Following Stockholm, the Brundtland Commission published a provocative and widely circulated document in 1984 titled Our Common Future. Lauded by the international community, it railed against the world's inability to achieve development goals sustainably and outlined visionary actions for preventing environmental catastrophes. It rallied international support among world leaders for another global environmental conference and generally outlined the topics for discussion.

The subsequent global conference was the 1992 United Nations Conference on Environment and Development (Earth Summit), held in Rio de Janeiro. By the time of the Rio Conference, the global environmental movement had gained momentum, and political will on behalf of governments to address environmental issues had grown substantially. Fourteen hundred NGOs were officially registered, and 18,000 representatives attended a parallel summit for NGOs. The main plan of action developed at the Rio Earth Summit is known as Agenda 21. It was adopted by 178 nations and is an all-inclusive outline of actions to be taken at all scales by UN organizations, governments, and key groups in all areas in which humans affect the environment.

The most recent of the UN global environmental summits was the World Summit on Sustainable Development (WSSD), held from August 26 to September 4, 2002, in Johannesburg, South Africa. Its main objective was to reinforce an intergovernmental commitment to sustainable development and natural resource use. It also took stock of developments since Rio. More than 20,000 participants from governments and NGOs, the private sector, and the scientific community participated. The large number of unmet accords inherited from the 1992 Rio Summit called for a novel approach to include civil society in global agreements and action plans: the UN Stakeholder Forum Implementation Conference (IC).
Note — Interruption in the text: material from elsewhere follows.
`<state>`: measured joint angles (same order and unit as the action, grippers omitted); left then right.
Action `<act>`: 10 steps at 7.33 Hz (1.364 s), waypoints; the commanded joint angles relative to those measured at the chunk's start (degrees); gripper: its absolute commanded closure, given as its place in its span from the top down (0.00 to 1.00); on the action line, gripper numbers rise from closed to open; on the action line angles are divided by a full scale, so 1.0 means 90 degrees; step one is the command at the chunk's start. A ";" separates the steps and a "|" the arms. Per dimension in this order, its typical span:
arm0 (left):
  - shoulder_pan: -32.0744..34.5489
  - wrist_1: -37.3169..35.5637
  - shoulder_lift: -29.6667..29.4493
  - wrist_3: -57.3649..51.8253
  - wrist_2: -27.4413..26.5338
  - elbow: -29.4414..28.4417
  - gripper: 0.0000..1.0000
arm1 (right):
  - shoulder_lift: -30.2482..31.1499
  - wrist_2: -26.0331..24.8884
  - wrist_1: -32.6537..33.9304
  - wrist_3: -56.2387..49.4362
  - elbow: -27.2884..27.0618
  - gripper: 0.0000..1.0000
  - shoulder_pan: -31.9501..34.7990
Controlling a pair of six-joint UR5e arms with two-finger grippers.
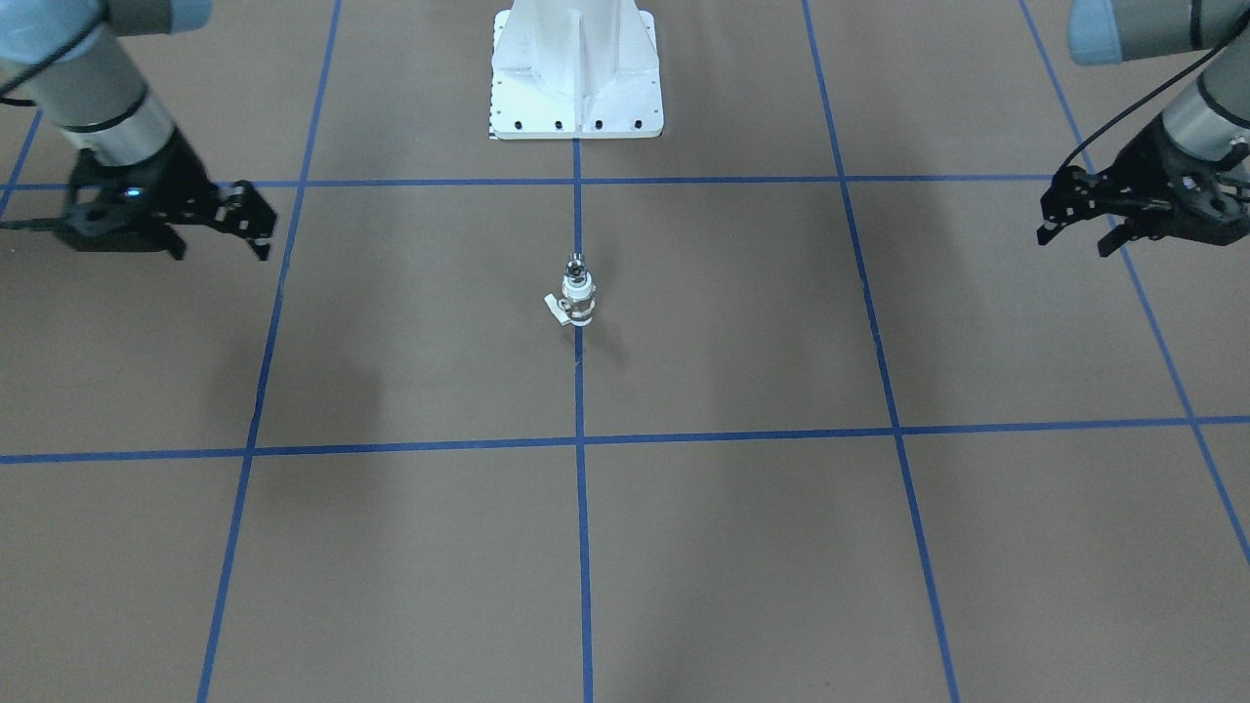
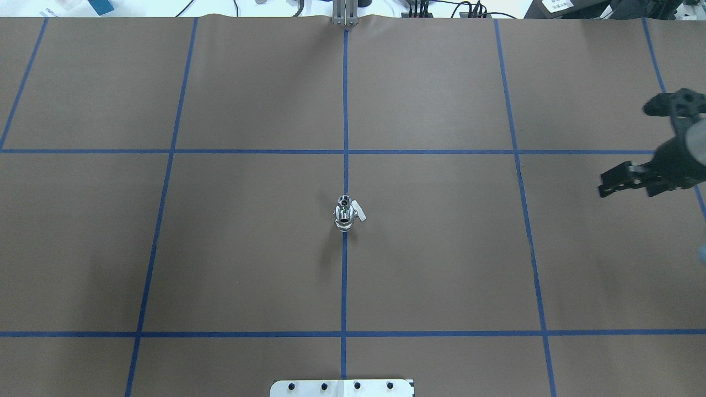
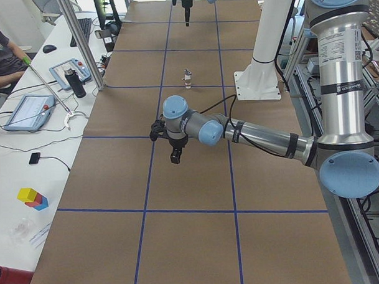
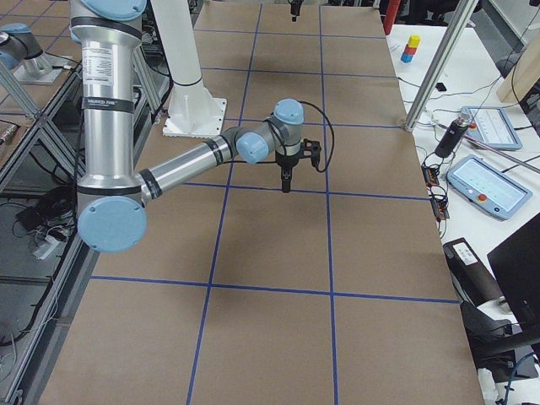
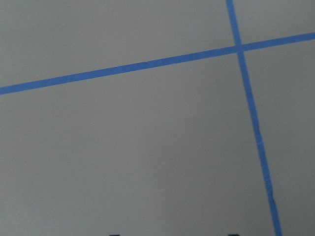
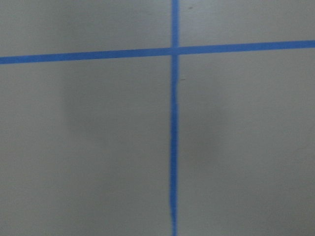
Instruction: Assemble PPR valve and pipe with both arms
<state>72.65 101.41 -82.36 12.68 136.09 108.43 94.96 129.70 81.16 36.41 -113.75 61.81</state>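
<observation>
The PPR valve (image 1: 578, 296) stands upright on the middle blue line, with white collars, a silvery middle and a small white lever handle (image 2: 359, 212). A short silver pipe (image 1: 576, 264) with a hollow end sticks up out of its top collar. The valve also shows in the overhead view (image 2: 344, 216) and the exterior left view (image 3: 187, 78). My left gripper (image 1: 1074, 244) hangs open and empty far to one side. My right gripper (image 1: 222, 252) hangs open and empty far to the other side and shows in the overhead view (image 2: 626, 190). Both wrist views show only bare table.
The white bolted pedestal (image 1: 576, 78) stands behind the valve. Brown paper with blue tape lines (image 2: 345, 275) covers the table. Operators' desks with tablets (image 3: 29, 110) and a bottle (image 3: 77, 82) line the far side.
</observation>
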 commanded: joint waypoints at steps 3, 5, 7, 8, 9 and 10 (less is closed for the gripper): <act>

The IC was designed to mobilize stakeholder participation and facilitate the implementation of commitments established in Rio as embodied in Agenda 21.

While the UN summits have received increasing attendance and media recognition, concrete results have consistently fallen short of international agreements. Consistent summit shortcomings, leading to a sense of “summit fatigue,” shifting geopolitical coalitions, and struggling financial markets, will continue to challenge the accomplishment of summit accords.